Привал (Кунин) - страница 77

Рокоссовский учел удаление штабов соединений от своей ставки, прикинул возможное время на покрытие этого расстояния и назначил совещание на одиннадцать часов ноль-ноль минут. Борковичу было передано, что маршал крайне сожалеет о том, что из-за плохого самочувствия не может его принять раньше начала совещания, но надеется в одиннадцать ноль-ноль услышать от представителя Временного правительства не расплывчатое и пространное выступление, а ряд деловых и конструктивных предложений с учетом конкретных возможностей Второго Белорусского фронта.

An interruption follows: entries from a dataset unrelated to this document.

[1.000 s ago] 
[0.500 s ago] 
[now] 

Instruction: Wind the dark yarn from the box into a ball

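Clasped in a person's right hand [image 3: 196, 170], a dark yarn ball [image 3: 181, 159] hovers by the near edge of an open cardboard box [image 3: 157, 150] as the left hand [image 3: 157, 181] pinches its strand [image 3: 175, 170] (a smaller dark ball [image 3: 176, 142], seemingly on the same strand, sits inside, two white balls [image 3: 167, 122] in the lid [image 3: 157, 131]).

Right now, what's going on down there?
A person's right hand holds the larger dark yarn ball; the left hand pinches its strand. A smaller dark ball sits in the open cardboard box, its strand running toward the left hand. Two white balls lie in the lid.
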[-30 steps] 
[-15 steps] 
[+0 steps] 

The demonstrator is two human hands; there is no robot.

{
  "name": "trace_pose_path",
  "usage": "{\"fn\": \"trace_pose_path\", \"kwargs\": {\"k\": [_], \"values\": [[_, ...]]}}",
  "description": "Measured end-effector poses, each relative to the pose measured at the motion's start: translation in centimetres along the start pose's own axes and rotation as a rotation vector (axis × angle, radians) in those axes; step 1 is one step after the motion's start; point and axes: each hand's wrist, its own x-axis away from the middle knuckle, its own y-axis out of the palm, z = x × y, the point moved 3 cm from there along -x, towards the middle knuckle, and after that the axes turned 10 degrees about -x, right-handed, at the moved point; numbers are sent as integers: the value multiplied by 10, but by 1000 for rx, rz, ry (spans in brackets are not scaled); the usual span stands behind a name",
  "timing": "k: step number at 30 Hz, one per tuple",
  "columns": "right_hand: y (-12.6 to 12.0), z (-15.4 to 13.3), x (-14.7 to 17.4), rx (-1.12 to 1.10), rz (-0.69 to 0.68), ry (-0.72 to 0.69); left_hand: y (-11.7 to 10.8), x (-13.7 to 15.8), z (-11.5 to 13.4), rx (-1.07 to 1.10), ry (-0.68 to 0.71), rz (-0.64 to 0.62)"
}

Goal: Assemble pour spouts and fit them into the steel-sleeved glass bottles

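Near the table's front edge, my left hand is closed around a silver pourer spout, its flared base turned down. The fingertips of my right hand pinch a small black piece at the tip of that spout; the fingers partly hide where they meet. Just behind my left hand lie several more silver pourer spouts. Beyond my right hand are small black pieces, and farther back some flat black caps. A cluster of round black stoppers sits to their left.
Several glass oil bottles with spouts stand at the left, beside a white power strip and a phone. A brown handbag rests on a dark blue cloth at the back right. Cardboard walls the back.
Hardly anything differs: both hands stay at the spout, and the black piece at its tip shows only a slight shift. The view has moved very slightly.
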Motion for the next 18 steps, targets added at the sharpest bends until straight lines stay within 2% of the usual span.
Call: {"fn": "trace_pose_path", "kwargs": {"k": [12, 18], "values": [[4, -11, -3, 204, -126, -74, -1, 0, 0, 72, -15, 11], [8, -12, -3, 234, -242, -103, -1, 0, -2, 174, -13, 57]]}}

Первым в штаб прибыл огромный, могучий и стремительный генерал Поплавский. На правах старого приятеля он был незамедлительно проведен в апартаменты маршала и теперь в расстегнутом мундире, увешанном советскими и польскими боевыми орденами, сидел напротив Рокоссовского за шахматной доской и задумчиво держал в руке ферзя.

Рокоссовский в теплом свитере и короткой кожаной куртке, наброшенной прямо на плечи, нахохлившись сидел у стола. Левое плечо было неестественно поднято, локоть плотно прижат к телу. Из-под свитера выпирал градусник. Маршальский китель Рокоссовского, без каких бы то ни было знаков отличия, висел на спинке стула. До начала совещания оставался час с четвертью.

Еще до приезда в штаб фронта Поплавский успел побывать в местах расположения двух своих дивизий. В одной из них он решил проверить систему укрепления переднего края обороны и лично полез в наспех отрытый окоп.

Его продвижение по окопу напоминало шествие Пантагрюэля по предместьям Сен-Марсо, где крыши самых высоких домов еле достигали его поясницы. Огромный Поплавский возвышался над всеми и, не умолкая, распекал командира дивизии за небрежно и мелко вырытые укрытия. Когда же в одном из окопных сужений он со своим огромным животом и внушительным задом просто-напросто застрял и, к великому смущению сопровождавших его лиц, минуту не мог двинуться ни вперед, ни назад — гнев его достиг максимального накала. Пока несколько человек в поте лица своего проталкивали Поплавского через сужение и вытаскивали его из окопа, он успел задать командиру дивизии такую выволочку, что в сравнении с ней все молнии и громы небесные могли бы показаться невинным детским фейерверком.

Вполне понятно, что в следующую дивизию Поплавский нагрянул не в лучшем настроении. За местечко, в котором расположился штаб дивизии, еще вчера шел упорный, тяжелый бой. На этом участке против поляков стояли остатки десятого корпуса СС, и они дрались до последнего вздоха.

Поляки разорвали немцев буквально на куски, но и сами понесли страшные потери. Улицы местечка были завалены польскими и немецкими трупами. Сорока восьми весенних часов оказалось достаточно, чтобы по местечку поплыл сладковатый запах. Похоронная команда падала от изнеможения. А по бывшим улицам шатались одетые неизвестно во что солдаты-победители и горланили старые польские песни. Дивизия, как, впрочем, и вся Первая армия, к этим дням обтрепалась так, что узнать польского солдата можно было только по истерзанной конфедератке или потерявшей какую бы то ни было форму русской теплой шапке с польским орлом. Немецкие мундиры всех родов войск, английские шинели, советские телогрейки-ватники, крестьянские меховые безрукавки... А на что была похожа обувь! В чем только поляк не шел к победе!